[Records drawn from a dataset]
____________

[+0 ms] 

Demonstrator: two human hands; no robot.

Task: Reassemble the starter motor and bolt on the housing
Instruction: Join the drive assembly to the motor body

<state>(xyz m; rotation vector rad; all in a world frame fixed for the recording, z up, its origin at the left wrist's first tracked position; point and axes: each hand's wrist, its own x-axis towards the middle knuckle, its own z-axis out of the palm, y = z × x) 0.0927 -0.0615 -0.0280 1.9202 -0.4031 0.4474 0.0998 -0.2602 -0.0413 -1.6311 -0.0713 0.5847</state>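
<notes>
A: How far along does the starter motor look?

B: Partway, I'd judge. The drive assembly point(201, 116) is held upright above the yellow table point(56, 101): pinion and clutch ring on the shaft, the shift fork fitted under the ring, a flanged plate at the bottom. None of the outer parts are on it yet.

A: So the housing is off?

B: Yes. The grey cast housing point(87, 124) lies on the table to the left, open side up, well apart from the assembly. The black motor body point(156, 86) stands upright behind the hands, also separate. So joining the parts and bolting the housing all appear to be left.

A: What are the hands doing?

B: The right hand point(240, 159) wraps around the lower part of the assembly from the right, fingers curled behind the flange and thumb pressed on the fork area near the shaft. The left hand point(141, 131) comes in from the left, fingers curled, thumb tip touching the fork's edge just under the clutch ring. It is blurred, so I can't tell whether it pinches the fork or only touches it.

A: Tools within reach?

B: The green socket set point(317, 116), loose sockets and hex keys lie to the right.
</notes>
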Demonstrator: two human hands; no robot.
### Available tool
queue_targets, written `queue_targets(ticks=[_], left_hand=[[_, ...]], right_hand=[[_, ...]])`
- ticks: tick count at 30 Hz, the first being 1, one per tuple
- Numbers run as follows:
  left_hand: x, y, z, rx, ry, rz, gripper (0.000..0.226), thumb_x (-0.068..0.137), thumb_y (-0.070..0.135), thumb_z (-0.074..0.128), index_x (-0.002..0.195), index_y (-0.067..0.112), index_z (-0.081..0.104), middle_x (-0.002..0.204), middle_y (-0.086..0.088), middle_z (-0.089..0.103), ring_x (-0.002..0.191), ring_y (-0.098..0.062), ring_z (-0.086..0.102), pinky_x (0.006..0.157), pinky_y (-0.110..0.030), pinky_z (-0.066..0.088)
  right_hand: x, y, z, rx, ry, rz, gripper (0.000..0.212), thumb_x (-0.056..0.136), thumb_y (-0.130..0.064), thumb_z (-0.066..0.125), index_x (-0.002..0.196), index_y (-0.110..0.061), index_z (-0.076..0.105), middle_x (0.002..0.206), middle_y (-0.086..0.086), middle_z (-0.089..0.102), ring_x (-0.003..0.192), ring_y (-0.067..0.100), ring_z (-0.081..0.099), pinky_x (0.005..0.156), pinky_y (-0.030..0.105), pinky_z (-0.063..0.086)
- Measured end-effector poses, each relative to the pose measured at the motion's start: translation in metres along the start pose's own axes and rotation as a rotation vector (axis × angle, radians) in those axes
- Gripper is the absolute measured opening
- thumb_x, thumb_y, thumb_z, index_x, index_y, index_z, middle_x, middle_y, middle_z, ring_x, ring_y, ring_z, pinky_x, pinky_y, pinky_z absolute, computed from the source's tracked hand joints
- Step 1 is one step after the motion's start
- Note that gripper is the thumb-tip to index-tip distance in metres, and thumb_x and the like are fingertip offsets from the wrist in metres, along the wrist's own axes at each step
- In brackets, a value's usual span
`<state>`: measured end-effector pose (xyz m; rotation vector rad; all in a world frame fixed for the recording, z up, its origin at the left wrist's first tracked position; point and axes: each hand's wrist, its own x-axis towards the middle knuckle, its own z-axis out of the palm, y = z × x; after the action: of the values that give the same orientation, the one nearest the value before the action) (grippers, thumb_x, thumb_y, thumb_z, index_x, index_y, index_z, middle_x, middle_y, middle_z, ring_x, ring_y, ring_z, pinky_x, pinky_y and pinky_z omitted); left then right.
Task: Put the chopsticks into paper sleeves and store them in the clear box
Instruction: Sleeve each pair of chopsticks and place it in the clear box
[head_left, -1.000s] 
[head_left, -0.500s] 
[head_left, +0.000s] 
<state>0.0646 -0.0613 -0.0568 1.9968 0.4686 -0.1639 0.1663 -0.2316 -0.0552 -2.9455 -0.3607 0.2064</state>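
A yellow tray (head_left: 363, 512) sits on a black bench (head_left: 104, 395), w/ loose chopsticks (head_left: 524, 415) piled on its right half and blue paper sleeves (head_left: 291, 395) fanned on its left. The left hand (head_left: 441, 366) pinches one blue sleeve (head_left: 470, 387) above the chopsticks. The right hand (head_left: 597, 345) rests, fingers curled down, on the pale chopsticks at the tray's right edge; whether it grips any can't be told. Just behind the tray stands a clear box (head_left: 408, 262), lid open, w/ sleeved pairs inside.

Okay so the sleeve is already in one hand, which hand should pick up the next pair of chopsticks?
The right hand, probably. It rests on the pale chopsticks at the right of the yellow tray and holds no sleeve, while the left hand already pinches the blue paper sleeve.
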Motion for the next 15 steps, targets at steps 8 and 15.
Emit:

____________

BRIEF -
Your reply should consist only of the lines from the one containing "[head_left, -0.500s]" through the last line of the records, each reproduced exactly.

REPLY TO THE TASK -
[head_left, -0.500s] 
[head_left, +0.000s] 
<state>0.0646 -0.0613 -0.0568 1.9968 0.4686 -0.1639 0.1663 -0.2316 -0.0552 -2.9455 -0.3607 0.2064</state>
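A yellow tray (head_left: 363, 512) sits on a black bench (head_left: 104, 395), w/ loose chopsticks (head_left: 524, 415) piled on its right half and blue paper sleeves (head_left: 291, 395) fanned on its left. The left hand (head_left: 441, 366) pinches one blue sleeve (head_left: 470, 387) above the chopsticks. The right hand (head_left: 597, 345) rests, fingers curled down, on the pale chopsticks at the tray's right edge; whether it grips any can't be told. Just behind the tray stands a clear box (head_left: 408, 262), lid open, w/ sleeved pairs inside.

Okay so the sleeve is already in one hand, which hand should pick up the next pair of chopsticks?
The right hand, probably. It rests on the pale chopsticks at the right of the yellow tray and holds no sleeve, while the left hand already pinches the blue paper sleeve.
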Motion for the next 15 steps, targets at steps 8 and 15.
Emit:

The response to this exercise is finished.